Scan the data below and state the number of lines that include the word "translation", adding no comment.
------ Provided data ------
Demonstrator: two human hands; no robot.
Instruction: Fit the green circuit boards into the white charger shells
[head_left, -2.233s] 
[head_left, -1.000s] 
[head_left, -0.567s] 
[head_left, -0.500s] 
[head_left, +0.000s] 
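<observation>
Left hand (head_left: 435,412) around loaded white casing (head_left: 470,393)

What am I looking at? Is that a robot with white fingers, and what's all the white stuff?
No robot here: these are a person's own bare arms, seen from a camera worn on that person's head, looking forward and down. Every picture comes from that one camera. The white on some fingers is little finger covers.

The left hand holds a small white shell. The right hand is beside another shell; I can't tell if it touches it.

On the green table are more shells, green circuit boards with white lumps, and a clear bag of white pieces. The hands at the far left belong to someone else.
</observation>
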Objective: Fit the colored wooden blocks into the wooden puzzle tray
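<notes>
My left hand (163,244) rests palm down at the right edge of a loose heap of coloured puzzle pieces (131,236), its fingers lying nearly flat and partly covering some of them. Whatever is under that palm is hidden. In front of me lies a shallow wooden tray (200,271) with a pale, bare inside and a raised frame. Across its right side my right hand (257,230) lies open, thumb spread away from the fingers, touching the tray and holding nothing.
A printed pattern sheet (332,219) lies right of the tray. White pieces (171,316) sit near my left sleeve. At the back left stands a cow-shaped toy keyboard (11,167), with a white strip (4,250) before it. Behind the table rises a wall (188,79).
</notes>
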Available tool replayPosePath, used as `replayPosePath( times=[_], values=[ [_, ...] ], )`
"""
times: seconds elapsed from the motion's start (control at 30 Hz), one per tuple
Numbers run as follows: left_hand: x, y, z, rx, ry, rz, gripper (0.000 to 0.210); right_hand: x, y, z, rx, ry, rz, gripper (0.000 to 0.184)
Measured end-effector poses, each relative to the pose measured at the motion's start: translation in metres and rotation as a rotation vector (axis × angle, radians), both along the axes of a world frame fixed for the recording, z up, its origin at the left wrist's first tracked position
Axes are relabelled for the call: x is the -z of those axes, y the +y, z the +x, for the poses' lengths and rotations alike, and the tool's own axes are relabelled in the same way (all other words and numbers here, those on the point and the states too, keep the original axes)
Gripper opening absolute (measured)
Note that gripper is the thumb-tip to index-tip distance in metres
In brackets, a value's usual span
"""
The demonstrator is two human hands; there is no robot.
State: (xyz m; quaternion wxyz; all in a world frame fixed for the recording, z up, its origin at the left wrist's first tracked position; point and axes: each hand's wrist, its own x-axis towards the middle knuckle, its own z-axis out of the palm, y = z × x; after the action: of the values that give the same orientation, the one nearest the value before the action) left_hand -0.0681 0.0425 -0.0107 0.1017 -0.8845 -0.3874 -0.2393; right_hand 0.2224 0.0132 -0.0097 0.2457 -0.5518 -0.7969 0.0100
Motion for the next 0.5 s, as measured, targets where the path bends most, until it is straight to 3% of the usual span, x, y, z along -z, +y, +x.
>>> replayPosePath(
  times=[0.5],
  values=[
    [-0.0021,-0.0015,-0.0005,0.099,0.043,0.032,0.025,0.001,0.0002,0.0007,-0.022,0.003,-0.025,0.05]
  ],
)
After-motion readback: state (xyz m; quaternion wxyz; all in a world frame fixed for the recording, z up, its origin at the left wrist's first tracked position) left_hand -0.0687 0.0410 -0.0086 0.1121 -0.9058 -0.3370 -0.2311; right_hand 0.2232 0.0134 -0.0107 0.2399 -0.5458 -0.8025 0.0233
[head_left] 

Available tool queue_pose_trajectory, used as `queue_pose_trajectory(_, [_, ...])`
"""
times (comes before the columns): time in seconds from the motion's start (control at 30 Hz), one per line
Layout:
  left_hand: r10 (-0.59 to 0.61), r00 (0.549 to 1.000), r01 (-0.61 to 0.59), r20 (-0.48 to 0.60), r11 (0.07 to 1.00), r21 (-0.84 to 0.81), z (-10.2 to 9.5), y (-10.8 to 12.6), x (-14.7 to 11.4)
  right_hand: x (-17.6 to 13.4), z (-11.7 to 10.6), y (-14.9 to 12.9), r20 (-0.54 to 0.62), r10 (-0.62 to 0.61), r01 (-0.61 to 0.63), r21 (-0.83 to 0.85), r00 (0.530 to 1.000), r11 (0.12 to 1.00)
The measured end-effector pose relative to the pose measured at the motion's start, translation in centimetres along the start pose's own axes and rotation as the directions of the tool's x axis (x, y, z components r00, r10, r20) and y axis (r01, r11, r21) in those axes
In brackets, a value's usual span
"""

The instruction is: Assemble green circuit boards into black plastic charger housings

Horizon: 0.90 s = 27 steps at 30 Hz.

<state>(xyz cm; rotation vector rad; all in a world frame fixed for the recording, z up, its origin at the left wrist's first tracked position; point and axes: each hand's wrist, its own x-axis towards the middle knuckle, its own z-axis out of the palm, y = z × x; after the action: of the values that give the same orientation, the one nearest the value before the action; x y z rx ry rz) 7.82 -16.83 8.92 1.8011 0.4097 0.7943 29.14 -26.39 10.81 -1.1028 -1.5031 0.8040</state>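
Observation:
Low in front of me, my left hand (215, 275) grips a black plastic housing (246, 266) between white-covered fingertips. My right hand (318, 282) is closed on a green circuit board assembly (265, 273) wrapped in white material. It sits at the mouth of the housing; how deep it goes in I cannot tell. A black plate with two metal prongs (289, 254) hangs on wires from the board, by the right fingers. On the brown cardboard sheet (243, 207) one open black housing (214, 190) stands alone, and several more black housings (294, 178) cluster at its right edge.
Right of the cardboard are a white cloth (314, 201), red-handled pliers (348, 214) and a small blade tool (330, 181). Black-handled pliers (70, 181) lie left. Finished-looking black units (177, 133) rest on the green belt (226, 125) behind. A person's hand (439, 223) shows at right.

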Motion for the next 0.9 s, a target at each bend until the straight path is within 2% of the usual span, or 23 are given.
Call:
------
== Task answer ==
2